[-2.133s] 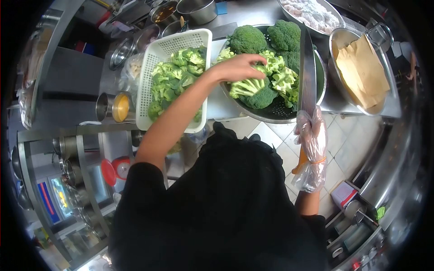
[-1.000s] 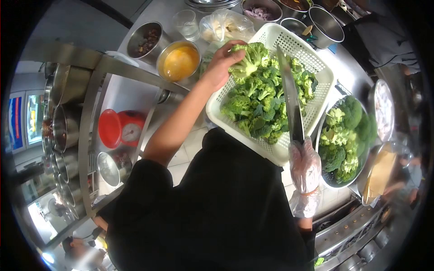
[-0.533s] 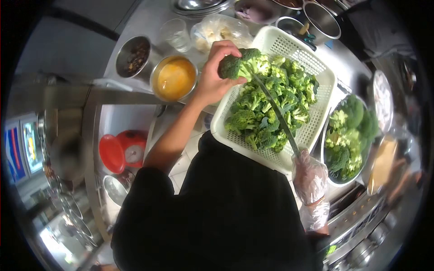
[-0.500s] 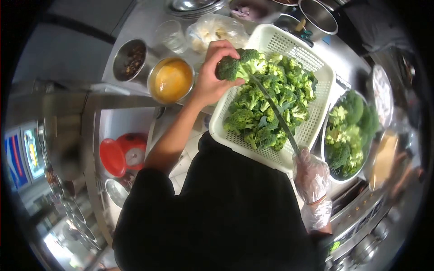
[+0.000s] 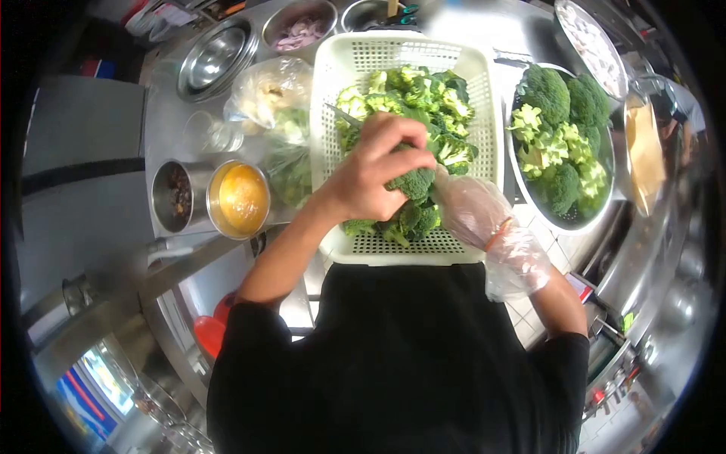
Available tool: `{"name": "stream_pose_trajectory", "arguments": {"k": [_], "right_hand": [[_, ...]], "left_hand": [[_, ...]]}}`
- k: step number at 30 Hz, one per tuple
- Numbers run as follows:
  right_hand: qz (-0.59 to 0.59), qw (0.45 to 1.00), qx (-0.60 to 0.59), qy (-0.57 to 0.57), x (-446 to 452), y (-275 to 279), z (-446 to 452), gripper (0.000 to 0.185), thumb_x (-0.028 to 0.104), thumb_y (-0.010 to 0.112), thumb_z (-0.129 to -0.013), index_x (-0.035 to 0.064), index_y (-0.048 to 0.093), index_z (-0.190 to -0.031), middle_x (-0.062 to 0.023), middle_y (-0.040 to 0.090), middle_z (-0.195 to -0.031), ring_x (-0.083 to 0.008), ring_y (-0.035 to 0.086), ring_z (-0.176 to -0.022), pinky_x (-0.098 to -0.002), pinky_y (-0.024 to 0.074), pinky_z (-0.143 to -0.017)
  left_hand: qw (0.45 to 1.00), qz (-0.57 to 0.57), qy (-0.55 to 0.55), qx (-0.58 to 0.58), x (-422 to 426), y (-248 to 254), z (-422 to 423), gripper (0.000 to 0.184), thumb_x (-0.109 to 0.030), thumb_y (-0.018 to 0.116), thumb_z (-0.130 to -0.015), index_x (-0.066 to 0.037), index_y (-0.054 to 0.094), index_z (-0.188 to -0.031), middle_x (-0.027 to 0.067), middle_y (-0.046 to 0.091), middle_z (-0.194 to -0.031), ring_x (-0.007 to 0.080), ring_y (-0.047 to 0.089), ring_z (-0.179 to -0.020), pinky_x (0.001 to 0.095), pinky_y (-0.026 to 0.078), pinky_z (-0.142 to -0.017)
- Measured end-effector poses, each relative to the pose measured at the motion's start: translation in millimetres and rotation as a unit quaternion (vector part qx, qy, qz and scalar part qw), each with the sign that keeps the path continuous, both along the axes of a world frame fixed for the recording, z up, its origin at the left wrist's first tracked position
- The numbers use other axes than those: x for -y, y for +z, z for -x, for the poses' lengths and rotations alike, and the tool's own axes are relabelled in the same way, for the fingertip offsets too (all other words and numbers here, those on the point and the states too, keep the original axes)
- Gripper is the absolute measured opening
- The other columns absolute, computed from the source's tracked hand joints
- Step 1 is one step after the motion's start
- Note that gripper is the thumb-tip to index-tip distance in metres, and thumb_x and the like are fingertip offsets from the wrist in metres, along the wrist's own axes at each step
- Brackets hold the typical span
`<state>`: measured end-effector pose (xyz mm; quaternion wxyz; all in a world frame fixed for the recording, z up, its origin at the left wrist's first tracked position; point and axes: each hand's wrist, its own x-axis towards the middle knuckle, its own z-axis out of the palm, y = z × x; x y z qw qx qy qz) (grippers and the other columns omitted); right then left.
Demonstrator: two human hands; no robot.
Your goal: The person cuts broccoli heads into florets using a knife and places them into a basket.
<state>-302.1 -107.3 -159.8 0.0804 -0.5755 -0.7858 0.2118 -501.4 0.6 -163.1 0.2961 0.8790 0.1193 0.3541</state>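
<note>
My bare left hand (image 5: 374,170) is closed around a broccoli head (image 5: 414,184), held over the white perforated basket (image 5: 327,83). Beside it, touching or nearly so, is my right hand (image 5: 476,216) in a clear plastic glove, its fingers curled round a knife. Most of the knife (image 5: 344,116) is hidden behind my left hand; a strip of dark blade shows past the knuckles. Cut broccoli florets (image 5: 454,151) fill the basket's middle below both hands.
Right of the basket sits a white colander (image 5: 516,163) of larger broccoli heads. To the left are a bowl of beaten egg (image 5: 242,200), a pot with dark pieces (image 5: 175,198), plastic bags (image 5: 272,91) and stacked metal bowls (image 5: 215,60). A person (image 5: 684,106) stands at far right.
The view has turned and shifted. My left hand has brought the broccoli head over the basket's middle, close to my right hand. The blade, plain to see before, is now mostly covered.
</note>
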Motion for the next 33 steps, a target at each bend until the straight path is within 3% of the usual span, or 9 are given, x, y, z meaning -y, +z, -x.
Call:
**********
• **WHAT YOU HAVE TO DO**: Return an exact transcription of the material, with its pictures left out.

• **SOLUTION TO THIS EXERCISE**:
[-2.133s] 
[-1.000s] 
[-0.533s] 
[-0.500s] 
[+0.000s] 
Available tool: `{"name": "stream_pose_trajectory", "arguments": {"k": [_], "right_hand": [[_, ...]], "left_hand": [[_, ...]]}}`
- k: step number at 30 Hz, one per tuple
- Numbers run as follows:
  right_hand: qz (-0.59 to 0.59), qw (0.45 to 1.00), qx (-0.60 to 0.59), qy (-0.57 to 0.57), x (-446 to 452), y (-275 to 279), z (-446 to 452), gripper (0.000 to 0.185), thumb_x (-0.028 to 0.104), thumb_y (-0.010 to 0.112), thumb_z (-0.129 to -0.013), index_x (-0.035 to 0.064), index_y (-0.048 to 0.093), index_z (-0.190 to -0.031), middle_x (-0.062 to 0.023), middle_y (-0.040 to 0.090), middle_z (-0.195 to -0.031), ring_x (-0.083 to 0.008), ring_y (-0.035 to 0.086), ring_z (-0.176 to -0.022), pinky_x (-0.098 to -0.002), pinky_y (-0.024 to 0.074), pinky_z (-0.143 to -0.017)
  left_hand: qw (0.45 to 1.00), qz (-0.57 to 0.57), qy (-0.55 to 0.55), qx (-0.58 to 0.58), x (-422 to 426), y (-248 to 254), z (-422 to 423), gripper (0.000 to 0.184), thumb_x (-0.109 to 0.030), thumb_y (-0.018 to 0.116), thumb_z (-0.130 to -0.015), index_x (-0.066 to 0.037), index_y (-0.054 to 0.094), index_z (-0.188 to -0.031), middle_x (-0.027 to 0.067), middle_y (-0.046 to 0.091), middle_z (-0.194 to -0.031), ring_x (-0.007 to 0.080), ring_y (-0.047 to 0.089), ring_z (-0.179 to -0.020), pinky_x (0.001 to 0.095), pinky_y (-0.026 to 0.078), pinky_z (-0.142 to -0.017)
- Measured end-effector poses, each relative to the pose measured at the motion's start: translation in millimetres and rotation as a unit quaternion (vector part qx, qy, qz and scalar part qw), each with the sign that keeps the path continuous, both along the axes of a world frame fixed for the recording, z up, its origin at the left wrist's first tracked position
- The numbers use other axes than those: x for -y, y for +z, z for -x, for the poses' lengths and rotations alike, and the tool's own axes are relabelled in the same way, for the fingertip offsets too (all other words and numbers here, those on the point and the states too, keep the original axes)
- Gripper is the absolute measured opening
- The other columns absolute, computed from the source's tracked hand joints
- Step 1 is one step after the motion's start
- Note that gripper is the thumb-tip to index-tip distance in metres, and thumb_x and the like are fingertip offsets from the wrist in metres, along the wrist's own axes at each step
- Brackets hold the typical span
`<state>`: measured end-effector pose (xyz mm; quaternion wxyz; all in a world frame fixed for the recording, z up, its origin at the left wrist's first tracked position; point and axes: each hand's wrist, its own x-axis towards the middle knuckle, its own z-axis out of the palm, y = z × x; x y z qw qx qy qz) (grippers and the other columns omitted); right then left.
Demonstrator: two human hands; no robot.
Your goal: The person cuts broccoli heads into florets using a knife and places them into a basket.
<state>-302.1 -107.3 -159.8 0.0804 -0.5755 -0.7858 0.2118 -501.4 0.6 -163.1 0.2961 0.8790 0.1193 0.3541</state>
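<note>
My bare left hand (image 5: 374,170) is closed around a broccoli head (image 5: 414,184), held over the white perforated basket (image 5: 327,83). Beside it, touching or nearly so, is my right hand (image 5: 476,216) in a clear plastic glove, its fingers curled round a knife. Most of the knife (image 5: 344,116) is hidden behind my left hand; a strip of dark blade shows past the knuckles. Cut broccoli florets (image 5: 454,151) fill the basket's middle below both hands.
Right of the basket sits a white colander (image 5: 516,163) of larger broccoli heads. To the left are a bowl of beaten egg (image 5: 242,200), a pot with dark pieces (image 5: 175,198), plastic bags (image 5: 272,91) and stacked metal bowls (image 5: 215,60). A person (image 5: 684,106) stands at far right.
The view has turned and shifted. My left hand has brought the broccoli head over the basket's middle, close to my right hand. The blade, plain to see before, is now mostly covered.
</note>
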Motion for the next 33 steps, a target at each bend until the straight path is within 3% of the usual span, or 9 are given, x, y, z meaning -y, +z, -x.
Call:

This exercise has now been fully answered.